• Problem statement
Up to and including the line that contains "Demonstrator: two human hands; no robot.", reproduce every line exactly, beginning with the first line below.

• Collected data
# # # #

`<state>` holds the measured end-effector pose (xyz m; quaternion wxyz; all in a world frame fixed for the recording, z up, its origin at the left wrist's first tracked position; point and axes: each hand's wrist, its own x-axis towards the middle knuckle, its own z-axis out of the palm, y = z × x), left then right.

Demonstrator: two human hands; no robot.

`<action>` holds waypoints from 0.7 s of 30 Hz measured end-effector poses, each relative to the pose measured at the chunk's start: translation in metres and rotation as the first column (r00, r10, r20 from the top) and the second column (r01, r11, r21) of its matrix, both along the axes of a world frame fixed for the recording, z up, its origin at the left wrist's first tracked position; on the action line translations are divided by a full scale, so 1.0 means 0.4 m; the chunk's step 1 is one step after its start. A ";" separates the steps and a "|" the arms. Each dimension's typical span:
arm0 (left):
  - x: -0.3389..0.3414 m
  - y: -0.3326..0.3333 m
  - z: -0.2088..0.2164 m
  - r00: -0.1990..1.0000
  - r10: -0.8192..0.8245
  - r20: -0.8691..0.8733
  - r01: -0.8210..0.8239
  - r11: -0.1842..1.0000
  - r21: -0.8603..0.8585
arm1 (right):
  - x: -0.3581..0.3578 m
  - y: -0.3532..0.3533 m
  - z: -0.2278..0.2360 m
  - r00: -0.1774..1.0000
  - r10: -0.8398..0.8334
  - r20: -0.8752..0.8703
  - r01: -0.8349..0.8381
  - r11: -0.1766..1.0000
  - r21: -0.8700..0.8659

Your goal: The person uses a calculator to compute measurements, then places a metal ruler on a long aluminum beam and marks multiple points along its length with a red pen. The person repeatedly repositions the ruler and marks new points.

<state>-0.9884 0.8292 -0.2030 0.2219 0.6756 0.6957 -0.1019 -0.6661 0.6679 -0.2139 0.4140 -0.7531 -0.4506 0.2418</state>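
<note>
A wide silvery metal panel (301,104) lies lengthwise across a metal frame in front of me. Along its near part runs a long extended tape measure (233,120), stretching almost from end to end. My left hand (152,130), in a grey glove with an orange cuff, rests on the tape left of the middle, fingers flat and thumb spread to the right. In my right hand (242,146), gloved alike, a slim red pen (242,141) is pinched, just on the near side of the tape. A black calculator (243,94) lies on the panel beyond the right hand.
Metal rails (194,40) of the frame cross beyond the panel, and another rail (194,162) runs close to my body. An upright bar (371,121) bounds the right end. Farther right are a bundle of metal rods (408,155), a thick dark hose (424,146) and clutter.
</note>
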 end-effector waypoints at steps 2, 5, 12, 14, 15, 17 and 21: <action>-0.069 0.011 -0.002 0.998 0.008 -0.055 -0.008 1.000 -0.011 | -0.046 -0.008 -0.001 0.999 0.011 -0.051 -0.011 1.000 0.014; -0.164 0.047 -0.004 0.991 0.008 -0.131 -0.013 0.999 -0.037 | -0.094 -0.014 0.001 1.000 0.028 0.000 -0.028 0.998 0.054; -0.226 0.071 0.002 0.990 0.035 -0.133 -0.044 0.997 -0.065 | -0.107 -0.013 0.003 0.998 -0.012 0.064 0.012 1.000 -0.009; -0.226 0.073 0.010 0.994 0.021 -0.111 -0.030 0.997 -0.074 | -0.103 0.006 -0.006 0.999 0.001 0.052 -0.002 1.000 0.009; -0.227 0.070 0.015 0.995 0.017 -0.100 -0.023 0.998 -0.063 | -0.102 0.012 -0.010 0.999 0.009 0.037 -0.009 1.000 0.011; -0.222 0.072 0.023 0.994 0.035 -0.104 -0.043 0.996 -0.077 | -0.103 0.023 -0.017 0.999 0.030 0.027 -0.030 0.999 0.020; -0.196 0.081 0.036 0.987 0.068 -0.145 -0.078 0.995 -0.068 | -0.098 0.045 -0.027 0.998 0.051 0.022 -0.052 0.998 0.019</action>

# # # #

• Output for this task
`<state>` holds the measured end-effector pose (xyz m; quaternion wxyz; all in a world frame fixed for the recording, z up, its origin at the left wrist's first tracked position; point and axes: each hand's wrist, its own x-axis towards the middle knuckle, its own z-axis out of the palm, y = z × x), left then right.

Demonstrator: two human hands; no robot.

This completes the exercise.